DOI: 10.1159/000083340

 

The Campaign to control genetic blood diseases in Bahrain.

Dr Shaikha Al Arrayed ,MBCh B, DHCG, PhD.                         

Head of Genetic department, Salmaniya Medical Complex,

Kingdom of Bahrain

 

Abstract:

Genetic blood diseases are frequent in Bahrain as in all Middle  Eastern countries.

Previous neonatal screening study  done in 1984-1985 showed  that the incidence of sickle cell disease (SCD) was 2.1%, of sickle cell trait (SCT) 11%, alpha-thalassaemia. 

Trait 20%, and G6PD 25%, while the carrier rate for beta Thalassaemia was 3%. 

This means that 210 babies with SCD ,were expected to be  born annually.

 

During the seventies, patients attending health services were treated symptomatically. 

At the beginning of the eighties, the service improved for these patients. 

The ministry of health began organizing services provided to them

through health centers, medical clinic and pediatric clinic.  In 1984,

the first genetic clinic was established at the Salmanyia medical Complex and

premarital counseling began for families at risk.  Information booklets were prepared  and

distributed widely and educational campaigns started in school and clubs in

a attempt to increase awareness about these diseases among students and the public. In 1991,

Bahrain Hereditary Anemia Society was formed with the aim of fighting these diseases and

 raising the standard of care for these patients.  In 1992, the Minister of Health formed

 a national committee for prevention of genetic disease in Bahrain, which elaborated

 a plan-aimed at preventing and eliminating these diseases. 

The plan advised concentrating on screening and education.

 

Screening all pregnant women, followed by the newborn testing if the mother was found to be a carrier. 

In 1993, premarital counseling service was organized by the genetic department and maternal and child health care physicians. 

 

A form was designed to standardize the service through all health centers, and although initial acceptance levels were poor momentum has gradually increased.

 

In 1998, a student-screening project began. 

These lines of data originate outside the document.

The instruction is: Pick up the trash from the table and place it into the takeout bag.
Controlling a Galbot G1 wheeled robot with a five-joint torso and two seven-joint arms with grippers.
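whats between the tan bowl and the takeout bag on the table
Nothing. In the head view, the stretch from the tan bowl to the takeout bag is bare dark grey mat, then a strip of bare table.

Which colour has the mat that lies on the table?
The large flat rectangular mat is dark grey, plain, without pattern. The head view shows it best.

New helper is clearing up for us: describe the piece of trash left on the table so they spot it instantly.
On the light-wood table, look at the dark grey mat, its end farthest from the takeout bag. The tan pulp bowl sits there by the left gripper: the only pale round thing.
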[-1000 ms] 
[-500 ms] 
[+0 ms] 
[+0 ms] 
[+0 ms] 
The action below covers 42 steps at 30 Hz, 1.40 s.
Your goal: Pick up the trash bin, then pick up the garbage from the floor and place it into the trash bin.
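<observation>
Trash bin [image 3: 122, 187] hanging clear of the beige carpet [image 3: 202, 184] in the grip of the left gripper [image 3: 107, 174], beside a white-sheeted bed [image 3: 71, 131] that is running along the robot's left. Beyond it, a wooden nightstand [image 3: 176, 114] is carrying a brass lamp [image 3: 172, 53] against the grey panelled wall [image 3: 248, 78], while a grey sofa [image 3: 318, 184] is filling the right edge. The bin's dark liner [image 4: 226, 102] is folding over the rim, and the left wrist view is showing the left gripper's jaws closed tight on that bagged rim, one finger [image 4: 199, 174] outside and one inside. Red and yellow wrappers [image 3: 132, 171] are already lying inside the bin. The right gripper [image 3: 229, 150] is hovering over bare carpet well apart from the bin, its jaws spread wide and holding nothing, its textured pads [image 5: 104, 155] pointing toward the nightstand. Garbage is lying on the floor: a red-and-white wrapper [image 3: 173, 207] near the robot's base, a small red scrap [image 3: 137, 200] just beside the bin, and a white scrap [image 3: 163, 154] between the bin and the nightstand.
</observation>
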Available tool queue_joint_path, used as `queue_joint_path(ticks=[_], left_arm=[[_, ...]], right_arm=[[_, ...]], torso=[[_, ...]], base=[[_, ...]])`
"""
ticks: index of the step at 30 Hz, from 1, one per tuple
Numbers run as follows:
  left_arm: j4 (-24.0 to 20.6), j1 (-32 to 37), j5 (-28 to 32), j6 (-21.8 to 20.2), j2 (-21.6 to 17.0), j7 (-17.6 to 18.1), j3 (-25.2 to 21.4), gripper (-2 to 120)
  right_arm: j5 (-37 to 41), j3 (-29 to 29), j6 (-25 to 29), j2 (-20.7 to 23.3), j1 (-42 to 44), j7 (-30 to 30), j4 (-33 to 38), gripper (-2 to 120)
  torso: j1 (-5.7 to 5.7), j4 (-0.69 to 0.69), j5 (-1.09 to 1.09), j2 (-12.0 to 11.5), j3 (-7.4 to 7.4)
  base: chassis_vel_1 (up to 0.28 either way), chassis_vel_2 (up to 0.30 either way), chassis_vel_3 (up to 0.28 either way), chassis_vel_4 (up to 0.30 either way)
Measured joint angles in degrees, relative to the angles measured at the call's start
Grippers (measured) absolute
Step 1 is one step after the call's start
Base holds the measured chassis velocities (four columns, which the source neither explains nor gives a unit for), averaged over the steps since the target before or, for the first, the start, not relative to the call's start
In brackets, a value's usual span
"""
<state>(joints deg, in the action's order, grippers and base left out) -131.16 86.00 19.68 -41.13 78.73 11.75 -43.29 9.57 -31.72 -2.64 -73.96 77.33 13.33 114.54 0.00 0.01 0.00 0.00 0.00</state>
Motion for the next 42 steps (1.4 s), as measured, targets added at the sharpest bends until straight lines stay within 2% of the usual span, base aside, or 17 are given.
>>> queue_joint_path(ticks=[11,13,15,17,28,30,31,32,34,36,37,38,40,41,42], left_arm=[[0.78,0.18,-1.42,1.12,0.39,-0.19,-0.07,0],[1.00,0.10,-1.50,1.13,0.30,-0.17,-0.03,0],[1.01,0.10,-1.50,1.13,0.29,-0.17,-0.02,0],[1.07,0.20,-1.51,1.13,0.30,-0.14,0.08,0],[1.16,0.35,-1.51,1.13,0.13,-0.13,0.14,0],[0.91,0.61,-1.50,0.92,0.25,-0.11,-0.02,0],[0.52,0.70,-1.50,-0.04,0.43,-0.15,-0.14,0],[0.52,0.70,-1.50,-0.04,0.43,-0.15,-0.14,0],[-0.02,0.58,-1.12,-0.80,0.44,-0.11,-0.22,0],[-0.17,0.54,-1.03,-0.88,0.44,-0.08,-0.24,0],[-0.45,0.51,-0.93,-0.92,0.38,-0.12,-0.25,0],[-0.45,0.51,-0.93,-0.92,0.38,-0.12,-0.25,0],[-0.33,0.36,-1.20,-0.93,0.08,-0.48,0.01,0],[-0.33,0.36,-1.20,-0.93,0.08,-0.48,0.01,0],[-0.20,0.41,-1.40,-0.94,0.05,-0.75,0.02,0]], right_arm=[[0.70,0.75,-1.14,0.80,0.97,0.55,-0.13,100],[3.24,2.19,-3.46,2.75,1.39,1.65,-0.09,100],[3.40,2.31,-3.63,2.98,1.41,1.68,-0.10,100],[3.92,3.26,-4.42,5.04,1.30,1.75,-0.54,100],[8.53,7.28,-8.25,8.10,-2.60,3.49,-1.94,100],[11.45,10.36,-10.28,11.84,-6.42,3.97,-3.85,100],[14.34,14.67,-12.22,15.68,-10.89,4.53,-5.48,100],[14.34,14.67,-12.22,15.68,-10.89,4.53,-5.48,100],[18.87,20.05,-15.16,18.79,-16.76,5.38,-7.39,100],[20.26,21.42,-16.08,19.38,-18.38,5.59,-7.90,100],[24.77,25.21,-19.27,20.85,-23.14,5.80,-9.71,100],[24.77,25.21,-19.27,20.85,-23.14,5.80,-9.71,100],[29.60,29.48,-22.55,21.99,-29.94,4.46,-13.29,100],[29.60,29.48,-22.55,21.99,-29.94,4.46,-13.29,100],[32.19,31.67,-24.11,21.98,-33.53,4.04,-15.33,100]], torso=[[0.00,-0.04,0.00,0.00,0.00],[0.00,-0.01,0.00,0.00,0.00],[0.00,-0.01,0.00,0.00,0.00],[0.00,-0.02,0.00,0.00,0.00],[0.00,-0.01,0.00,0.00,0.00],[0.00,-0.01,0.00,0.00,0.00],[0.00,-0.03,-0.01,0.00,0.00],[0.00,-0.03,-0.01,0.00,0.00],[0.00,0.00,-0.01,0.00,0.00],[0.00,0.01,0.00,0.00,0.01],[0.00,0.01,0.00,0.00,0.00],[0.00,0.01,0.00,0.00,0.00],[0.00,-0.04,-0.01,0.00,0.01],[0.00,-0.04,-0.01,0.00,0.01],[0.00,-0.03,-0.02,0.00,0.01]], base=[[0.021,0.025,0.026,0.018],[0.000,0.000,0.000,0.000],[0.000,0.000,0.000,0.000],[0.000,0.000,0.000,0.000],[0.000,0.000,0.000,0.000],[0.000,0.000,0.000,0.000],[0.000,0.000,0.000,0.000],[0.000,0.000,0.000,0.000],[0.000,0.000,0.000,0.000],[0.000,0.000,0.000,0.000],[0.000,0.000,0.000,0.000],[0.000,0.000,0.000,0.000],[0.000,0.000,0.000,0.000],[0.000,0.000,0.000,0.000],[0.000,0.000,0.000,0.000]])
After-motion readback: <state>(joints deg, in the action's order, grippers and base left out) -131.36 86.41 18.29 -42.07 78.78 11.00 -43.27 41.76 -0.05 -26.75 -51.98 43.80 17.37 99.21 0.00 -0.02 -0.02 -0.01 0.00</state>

The aim of screening all students before leaving school was to raise the awareness among youth about hereditary anemia, and to advise them to take the right decision in order to prevent these diseases in their future families. 

 

A card with blood results was given  to each student along with an information booklet about the disease he/she carries.  This project is now entering its sixth  year and has made a tremendous impact on awareness,  among students and families. And it resulted in  an increase in premarital counseling attendance.

 

In 2001, the Shura Council agreed to make PMC mandatory before marriage, although the couple has freedom of choice.  The Ministers' Cabinet also agreed on a PMC law, which will be implemented within one year.

 

Recently, a newborn screening study was done to determine the effects of this long Campaign (16-18 years).  2000 Bahraini newborns were tested, 18 newborns  were found to have sickle cell disease.  The new figure for SCD incidence in Bahrain is 0.9% this indicates a 60% decline in incidence rate.

 

With the continuation of education, awareness campaigns, screening of carriers and premarital counseling, we expect the number of affected children born to be reduced tremendously over the next few years.

 

Thus, for the first time, Bahrain has recorded a less than one per cent birth rate of babies suffering from sickle cell disease and, if this trend continues, Bahrain  will soon become the first country in the Gulf region to completely eliminate the disease.

 

Introduction:

 

The state of Bahrain is made up of an Archipelago of thirty-six islands, with an area of 694 square kilometers, located in the Arabian Gulf. The kingdom of Saudi Arabia is on the west and Qatar on the East.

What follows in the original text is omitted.